Mabe (variant:  La Vabe, ) is a village and civil parish in Cornwall, England, United Kingdom. The village is situated one mile (1.6 km) west of Penryn.

Mabe parish is bounded by Stithians and Ponsanooth to the north, Budock to the east, Mawnan and Constantine to the south and Wendron to the west. Mabe parish is twinned with the Breton town of Primelin. Mabe parish population was 2,083 at the 2011 census, whereas the ward population covering a larger area was 5,802

The parish lies at the eastern edge of the Carnmenellis Granite intrusion. It is surrounded by several working and closed quarries.
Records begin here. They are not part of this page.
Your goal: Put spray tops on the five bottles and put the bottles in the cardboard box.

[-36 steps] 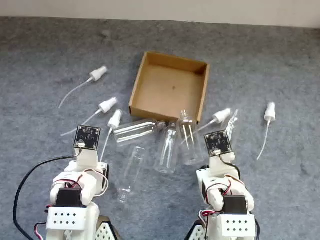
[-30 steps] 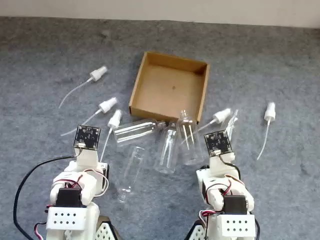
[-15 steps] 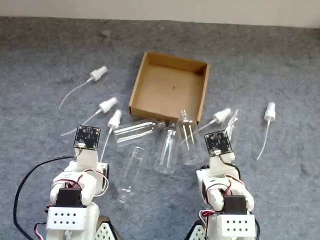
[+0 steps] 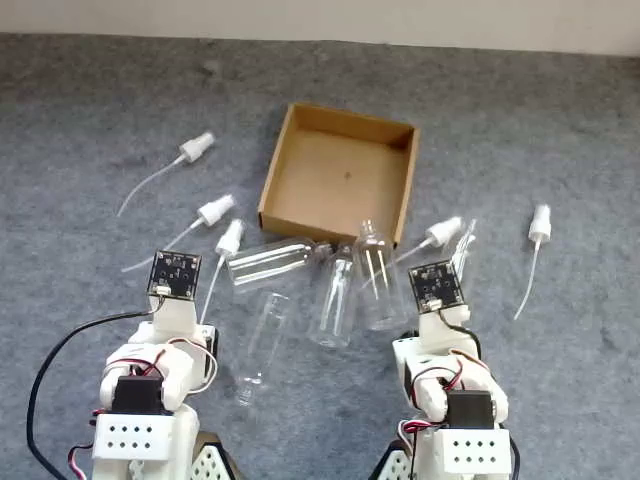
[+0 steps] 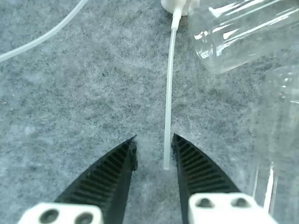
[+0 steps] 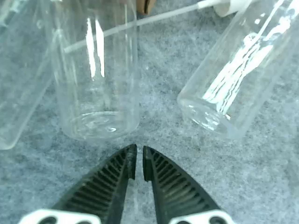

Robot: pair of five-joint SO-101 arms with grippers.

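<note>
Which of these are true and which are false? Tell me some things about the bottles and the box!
1. No bottle is inside the cardboard box. True.
2. Every one of the bottles already wears a spray top. False: the spray tops lie loose on the table, and no bottle has one on.
3. The left gripper is open. True: a spray top's thin tube ends between its jaws.
4. The right gripper is holding a bottle. False: its jaws are shut on nothing, and bottles lie just ahead of it.
</note>
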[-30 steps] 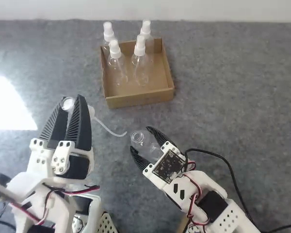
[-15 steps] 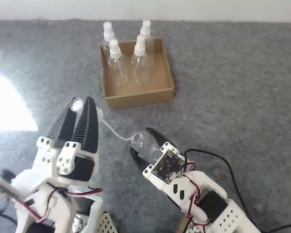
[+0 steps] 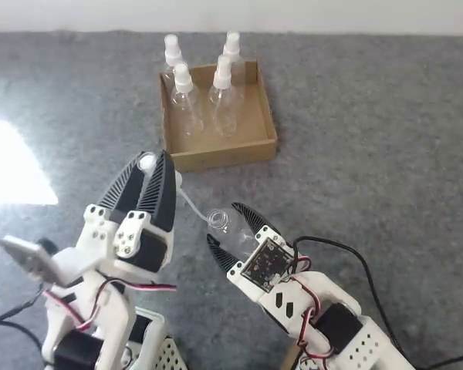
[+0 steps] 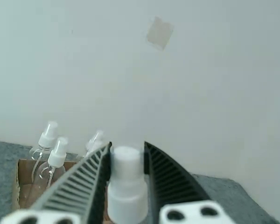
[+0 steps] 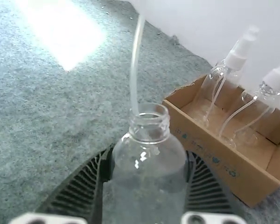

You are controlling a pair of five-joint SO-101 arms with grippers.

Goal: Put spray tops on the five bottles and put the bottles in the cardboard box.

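Observation:
My left gripper (image 3: 153, 160) is shut on a white spray top (image 3: 147, 163), raised above the table left of the bottle. The spray top (image 4: 127, 186) sits between the black fingers (image 4: 79, 186). Its thin tube (image 3: 189, 205) slants down to the open neck of a clear bottle (image 3: 218, 221). My right gripper (image 3: 224, 223) is shut on that bottle, holding it tilted. From the right wrist, the tube (image 5: 136, 60) reaches into the mouth of the bottle (image 5: 148, 163). The cardboard box (image 3: 220, 153) stands behind, with several capped bottles (image 3: 187, 104) in it.
Grey carpet-like table surface (image 3: 370, 139) lies open to the right of the box and arms. A bright patch of light (image 3: 8, 169) falls on the left side. A white wall (image 4: 177, 70) rises behind the table.
My left gripper has carried the spray top to the right, closer to the bottle, and the tube's end has come from beside the neck into the bottle's mouth. The right gripper has held still.

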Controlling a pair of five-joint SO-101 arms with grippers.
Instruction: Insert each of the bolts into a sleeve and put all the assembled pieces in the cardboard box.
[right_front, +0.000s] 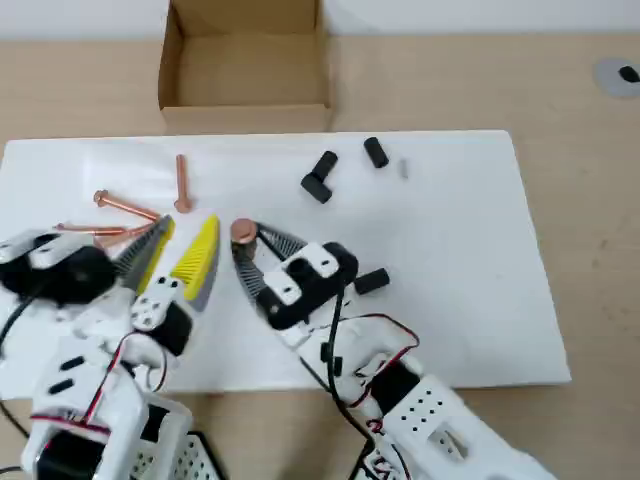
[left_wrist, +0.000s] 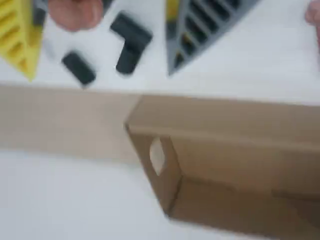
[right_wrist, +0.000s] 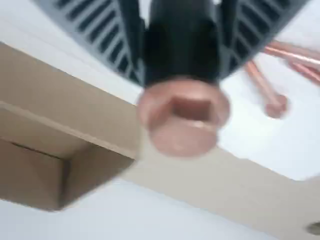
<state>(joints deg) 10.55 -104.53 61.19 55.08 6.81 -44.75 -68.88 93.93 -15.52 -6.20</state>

The Argal and College reservoirs lie to the south of the village.

The settlement of Mabe Burnthouse is situated on a hill overlooking Penryn and to the southwest is the location of the parish church, the Church of Saint Laud, which is dedicated to Saint Laudus, Bishop of Coutances.

History
Mabe was located in the Deanery of Carnmarth and belonged to the hundred of Kerrier.  Its population was approximately 512 in 1837. In addition to the chapel, there was an almshouse.

There are granite quarries at Carnsew which belonged to the firm of Freeman & Macleod. As of 1972 the Trolvis quarry was still working.

Culture and community
A Community Primary School with 119 pupils serves the area. Near the Antron Hill cross-roads, there is a pub, "The New Inn" and a Post Office General Stores.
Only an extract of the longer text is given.